Il faut courir entendre la musique toujours aussi
délicieuse d'Auber, qui n'a pas son pareil pour animer son inspiration
mélodique d'une grâce toujours fluide et légère : alors au sommet de sa
carrière en 1856, le compositeur ne s'embarrasse pas d'incorporer les
nouveautés de son temps et conserve son langage musical traditionnel.
Pour mener sa Manon au succès, il s'adjoint le talent de son
habituel librettiste, Scribe, qui prend plusieurs libertés avec
l'histoire originelle de l'abbé Prévost, notamment l'ajout d'un
personnage féminin, Marguerite. Mais ce sont surtout les aspects
sulfureux de la vie dissolue de Manon et Des Grieux qui sont lissés, au
profit d’une conclusion bourgeoise, teintée de conformisme religieux.

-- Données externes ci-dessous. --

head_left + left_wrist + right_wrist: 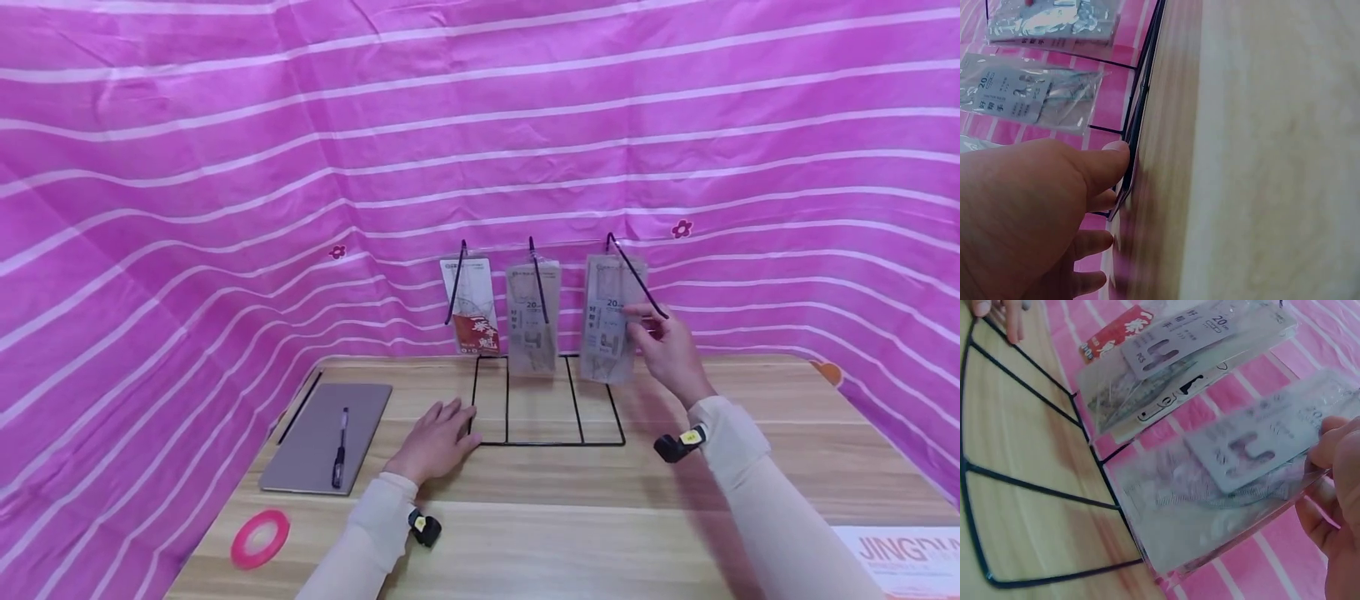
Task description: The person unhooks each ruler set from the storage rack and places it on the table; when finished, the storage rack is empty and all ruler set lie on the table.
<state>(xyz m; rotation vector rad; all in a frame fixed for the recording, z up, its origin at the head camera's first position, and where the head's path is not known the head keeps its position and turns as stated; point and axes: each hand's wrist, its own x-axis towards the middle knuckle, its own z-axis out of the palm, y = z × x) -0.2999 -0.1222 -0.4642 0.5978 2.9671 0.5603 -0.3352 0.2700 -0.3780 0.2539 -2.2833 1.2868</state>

Si le début de l'ouvrage est quelque peu poussif dans la présentation
des différents personnages, il prend ensuite davantage d'ampleur par
l'alternance fluide entre dialogues et airs, avec plusieurs duos et
ensembles finement troussés. La fin de l'opéra touche au cœur en
trouvant des teintes plus crépusculaires, d'une simplicité sans
ostentation dans l'orchestration, sans parler de la clarté toute
française, toujours en soutien des interprètes. Le tour de force de
Guillaume Tourniaire consiste à faire vivre ces délices de raffinement
d’un étagement infini de nuances, aux rythmes scintillants.
La distribution réunie parvient à relever le double défi d’une maîtrise
vocale autant que théâtrale – du fait de l’importance des dialogues
parlés. Rocío Pérez (Manon) domine la distribution de toute son agilité
soyeuse, particulièrement dans les vocalises, tandis que Sébastien Guèze
(Des Grieux) fait valoir la beauté de son timbre, malgré une émission
souvent serrée. On aime aussi les graves mordants d’Armando Noguera,
très investi en marquis d’Hérigny. À cet égard, afin de bénéficier de la
meilleure acoustique à Turin, il convient de préférer un placement au
plus près de la scène ou dans les hauteurs des loges. Une manière de
profiter au mieux de la salle splendide du Teatro Regio, au geste
architectural d'une modernité à couper le souffle.
La mise en scène d’Arnaud Bernard se montre un peu plus efficace que
pour le volet dédié à Puccini, en tournant son inspiration vers le
cinéma muet : l’exagération des mimiques des interprètes, en même temps
que les recommandations souvent obséquieuses du réalisateur, créent des
saynètes vivantes et délicieusement farfelues, même si un sentiment de
lassitude vient là aussi saisir le spectateur au fil du spectacle, face à
l’utilisation en boucle de cette idée.
De quoi nous rappeler que Turin a été l'une des cités fondatrices du
cinéma en Italie, expliquant l'existence du plus grand musée dédié au
Septième art en Europe, hébergé dans le bâtiment emblématique de la
ville, la Mole Antonelliana.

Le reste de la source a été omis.